(Task details):
Below this line is the material. Write out only its lines from the one containing "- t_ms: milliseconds" through the one containing "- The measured", both kept, exactly.

(Data extract):
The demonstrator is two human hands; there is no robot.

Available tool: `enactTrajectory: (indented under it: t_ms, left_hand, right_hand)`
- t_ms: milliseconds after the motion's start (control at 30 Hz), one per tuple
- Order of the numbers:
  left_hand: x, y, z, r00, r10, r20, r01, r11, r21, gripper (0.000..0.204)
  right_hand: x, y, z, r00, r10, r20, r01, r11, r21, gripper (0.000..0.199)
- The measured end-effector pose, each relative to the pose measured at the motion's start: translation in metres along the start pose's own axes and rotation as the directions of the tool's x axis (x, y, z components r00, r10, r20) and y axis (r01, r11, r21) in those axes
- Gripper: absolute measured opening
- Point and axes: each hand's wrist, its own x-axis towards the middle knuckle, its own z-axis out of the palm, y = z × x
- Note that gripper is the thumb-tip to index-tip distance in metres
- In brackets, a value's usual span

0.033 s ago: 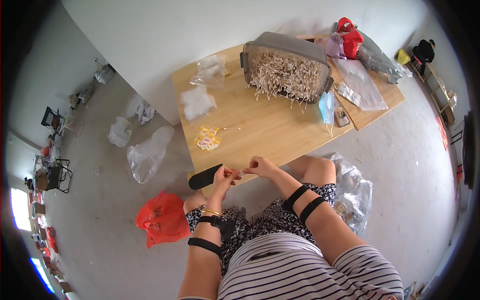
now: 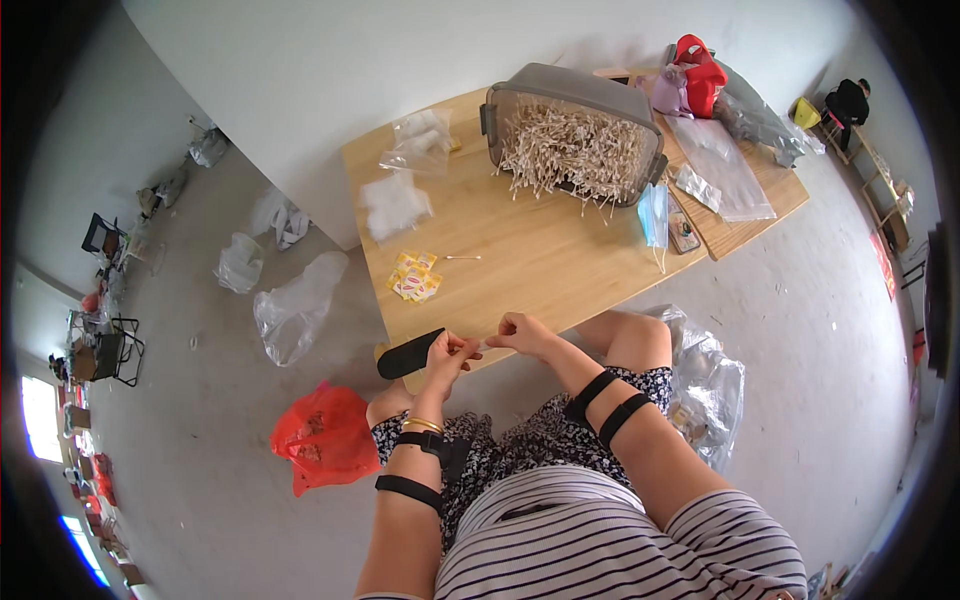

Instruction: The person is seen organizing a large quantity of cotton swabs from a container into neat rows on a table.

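At the table's near edge, my left hand (image 2: 453, 352) and my right hand (image 2: 524, 335) are close together, each with fingers pinched. Between the fingertips is a small see-through piece (image 2: 484, 347), seemingly thin plastic; its exact kind is too small to make out. Beyond them, a single cotton swab (image 2: 463, 257) lies beside a little heap of yellow and white printed slips (image 2: 414, 277). Farther back, a grey plastic bin (image 2: 570, 85) rests tipped toward me, and many cotton swabs (image 2: 570, 150) spill at its mouth. Left of my left hand lies a flat black rounded piece (image 2: 408, 355).
On the wooden table (image 2: 540, 265) are a pile of clear whitish plastic (image 2: 396, 205), a clear bag (image 2: 417, 140), a blue face mask (image 2: 653, 215) and a phone (image 2: 684, 235). A red plastic bag (image 2: 325, 440) and clear bags (image 2: 300, 305) lie on the floor. Someone in black (image 2: 850, 105) sits far right.
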Motion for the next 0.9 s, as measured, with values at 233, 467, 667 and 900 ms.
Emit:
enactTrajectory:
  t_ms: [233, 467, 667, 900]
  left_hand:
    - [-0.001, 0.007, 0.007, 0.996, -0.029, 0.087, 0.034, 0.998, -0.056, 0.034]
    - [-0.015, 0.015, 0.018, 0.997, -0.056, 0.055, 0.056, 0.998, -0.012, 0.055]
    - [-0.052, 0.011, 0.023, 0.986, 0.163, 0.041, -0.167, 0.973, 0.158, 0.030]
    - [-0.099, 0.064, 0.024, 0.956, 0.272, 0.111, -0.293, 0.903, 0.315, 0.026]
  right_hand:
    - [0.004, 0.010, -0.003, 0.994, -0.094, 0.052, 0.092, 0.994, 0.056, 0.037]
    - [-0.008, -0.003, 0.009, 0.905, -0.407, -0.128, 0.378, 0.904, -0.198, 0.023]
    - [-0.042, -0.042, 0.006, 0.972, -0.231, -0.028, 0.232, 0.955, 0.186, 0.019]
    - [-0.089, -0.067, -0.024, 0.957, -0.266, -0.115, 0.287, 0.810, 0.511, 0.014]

(Final answer):
- t_ms: milliseconds after the motion's start (control at 30 Hz), one per tuple
- Order of the numbers:
  left_hand: x, y, z, r00, r10, r20, r01, r11, r21, gripper (0.000..0.204)
  right_hand: x, y, z, r00, r10, r20, r01, r11, r21, gripper (0.000..0.199)
- The measured end-effector pose, each relative to the pose measured at the motion's start: translation in metres along the start pose's own axes and rotation as the directions of the tool's x axis (x, y, z components r00, r10, r20) and y axis (r01, r11, r21) in those axes

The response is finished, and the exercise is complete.